• **WHAT TO PRODUCE**
Lines holding the word "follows" are the ones to copy from the data below.
START DATA IN THIS EXERCISE
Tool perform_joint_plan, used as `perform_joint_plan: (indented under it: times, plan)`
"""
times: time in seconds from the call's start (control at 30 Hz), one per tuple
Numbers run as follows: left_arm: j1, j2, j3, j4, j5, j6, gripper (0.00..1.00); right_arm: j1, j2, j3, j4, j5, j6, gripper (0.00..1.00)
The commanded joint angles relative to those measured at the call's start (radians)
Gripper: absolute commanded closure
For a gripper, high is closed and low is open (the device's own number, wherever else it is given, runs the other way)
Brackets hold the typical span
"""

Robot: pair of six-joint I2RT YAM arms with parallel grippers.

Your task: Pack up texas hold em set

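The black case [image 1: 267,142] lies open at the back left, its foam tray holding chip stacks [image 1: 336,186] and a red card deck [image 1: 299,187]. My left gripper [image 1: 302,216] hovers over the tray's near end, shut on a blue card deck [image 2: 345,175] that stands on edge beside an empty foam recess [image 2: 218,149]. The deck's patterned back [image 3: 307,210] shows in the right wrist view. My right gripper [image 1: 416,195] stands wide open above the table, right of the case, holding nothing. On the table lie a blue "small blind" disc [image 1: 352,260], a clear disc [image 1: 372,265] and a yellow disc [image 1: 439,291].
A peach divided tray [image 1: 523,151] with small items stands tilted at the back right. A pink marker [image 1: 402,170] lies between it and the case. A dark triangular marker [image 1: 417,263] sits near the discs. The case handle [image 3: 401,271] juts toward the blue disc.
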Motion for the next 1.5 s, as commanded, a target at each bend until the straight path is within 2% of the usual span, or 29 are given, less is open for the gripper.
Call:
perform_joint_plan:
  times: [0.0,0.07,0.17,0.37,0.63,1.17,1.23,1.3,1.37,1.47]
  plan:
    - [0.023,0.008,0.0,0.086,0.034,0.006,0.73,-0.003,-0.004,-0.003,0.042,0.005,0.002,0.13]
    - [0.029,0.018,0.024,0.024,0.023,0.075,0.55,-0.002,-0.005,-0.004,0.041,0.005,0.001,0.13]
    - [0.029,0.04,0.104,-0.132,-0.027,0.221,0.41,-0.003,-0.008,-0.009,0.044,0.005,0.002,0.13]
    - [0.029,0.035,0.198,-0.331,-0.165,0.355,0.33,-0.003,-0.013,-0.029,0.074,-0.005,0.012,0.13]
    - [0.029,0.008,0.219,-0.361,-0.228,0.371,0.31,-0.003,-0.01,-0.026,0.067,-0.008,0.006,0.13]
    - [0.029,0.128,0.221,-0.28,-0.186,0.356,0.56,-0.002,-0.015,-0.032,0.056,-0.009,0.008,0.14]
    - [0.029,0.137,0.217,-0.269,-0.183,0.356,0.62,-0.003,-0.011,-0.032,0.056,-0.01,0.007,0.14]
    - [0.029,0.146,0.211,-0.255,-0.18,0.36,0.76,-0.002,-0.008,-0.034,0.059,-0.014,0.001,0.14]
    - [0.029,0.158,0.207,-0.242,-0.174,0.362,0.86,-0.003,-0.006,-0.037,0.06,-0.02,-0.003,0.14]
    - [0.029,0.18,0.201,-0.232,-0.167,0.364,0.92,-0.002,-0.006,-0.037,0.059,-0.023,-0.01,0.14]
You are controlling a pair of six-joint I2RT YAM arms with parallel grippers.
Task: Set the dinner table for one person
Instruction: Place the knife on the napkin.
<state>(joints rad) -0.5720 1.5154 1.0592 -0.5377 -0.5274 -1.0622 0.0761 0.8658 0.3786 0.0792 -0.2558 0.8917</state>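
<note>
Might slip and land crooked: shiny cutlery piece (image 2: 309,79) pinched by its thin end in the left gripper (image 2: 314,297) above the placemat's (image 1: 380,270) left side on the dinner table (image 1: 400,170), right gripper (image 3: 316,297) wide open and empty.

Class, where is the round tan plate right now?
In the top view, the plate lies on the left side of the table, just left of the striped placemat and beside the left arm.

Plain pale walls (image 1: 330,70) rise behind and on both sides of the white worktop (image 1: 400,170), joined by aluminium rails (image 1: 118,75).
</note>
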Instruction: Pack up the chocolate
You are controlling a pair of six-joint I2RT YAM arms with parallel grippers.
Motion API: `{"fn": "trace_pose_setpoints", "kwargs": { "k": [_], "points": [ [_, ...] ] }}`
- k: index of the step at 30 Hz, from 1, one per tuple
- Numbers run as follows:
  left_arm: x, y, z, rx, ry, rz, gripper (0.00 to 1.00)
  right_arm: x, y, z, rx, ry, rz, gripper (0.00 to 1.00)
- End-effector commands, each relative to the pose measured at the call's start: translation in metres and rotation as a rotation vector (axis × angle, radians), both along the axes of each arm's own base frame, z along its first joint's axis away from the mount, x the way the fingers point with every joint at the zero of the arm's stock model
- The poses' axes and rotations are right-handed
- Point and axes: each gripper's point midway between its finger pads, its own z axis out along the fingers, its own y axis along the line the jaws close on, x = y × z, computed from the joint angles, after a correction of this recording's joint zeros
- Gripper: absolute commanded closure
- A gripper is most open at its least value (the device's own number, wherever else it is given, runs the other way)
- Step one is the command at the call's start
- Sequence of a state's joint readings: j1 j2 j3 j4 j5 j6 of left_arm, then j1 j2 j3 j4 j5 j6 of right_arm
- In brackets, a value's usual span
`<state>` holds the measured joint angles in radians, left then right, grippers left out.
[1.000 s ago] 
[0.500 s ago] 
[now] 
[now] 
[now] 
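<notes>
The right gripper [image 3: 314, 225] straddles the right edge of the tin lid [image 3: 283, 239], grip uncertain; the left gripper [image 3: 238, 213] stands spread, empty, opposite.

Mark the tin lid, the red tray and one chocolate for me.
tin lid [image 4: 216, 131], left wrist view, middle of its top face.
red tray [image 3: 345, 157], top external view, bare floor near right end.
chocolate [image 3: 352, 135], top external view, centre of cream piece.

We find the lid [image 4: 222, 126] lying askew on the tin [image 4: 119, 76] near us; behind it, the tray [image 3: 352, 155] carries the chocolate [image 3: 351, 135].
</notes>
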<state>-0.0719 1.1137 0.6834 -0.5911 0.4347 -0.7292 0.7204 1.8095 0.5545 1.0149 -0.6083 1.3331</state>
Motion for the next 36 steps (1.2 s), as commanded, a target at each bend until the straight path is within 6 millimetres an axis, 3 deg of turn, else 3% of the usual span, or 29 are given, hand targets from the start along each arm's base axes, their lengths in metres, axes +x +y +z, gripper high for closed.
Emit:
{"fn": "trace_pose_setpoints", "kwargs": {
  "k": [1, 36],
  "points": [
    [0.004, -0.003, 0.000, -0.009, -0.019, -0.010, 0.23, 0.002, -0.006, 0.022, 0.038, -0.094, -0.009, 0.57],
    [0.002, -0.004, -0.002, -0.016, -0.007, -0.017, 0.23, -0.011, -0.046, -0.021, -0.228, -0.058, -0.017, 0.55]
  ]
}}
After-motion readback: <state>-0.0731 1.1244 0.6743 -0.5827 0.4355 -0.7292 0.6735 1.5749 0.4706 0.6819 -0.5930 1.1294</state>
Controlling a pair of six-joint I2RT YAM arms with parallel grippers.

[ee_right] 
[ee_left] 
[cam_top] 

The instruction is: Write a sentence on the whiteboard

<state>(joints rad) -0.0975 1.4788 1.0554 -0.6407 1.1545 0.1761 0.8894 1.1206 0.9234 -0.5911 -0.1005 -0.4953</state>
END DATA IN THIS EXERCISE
• **TASK OUTPUT**
Numbers run as follows: left_arm: j1, j2, j3, j4, j5, j6, gripper (0.00..1.00); right_arm: j1, j2, j3, j4, j5, j6, gripper (0.00..1.00)
- Numbers run as follows:

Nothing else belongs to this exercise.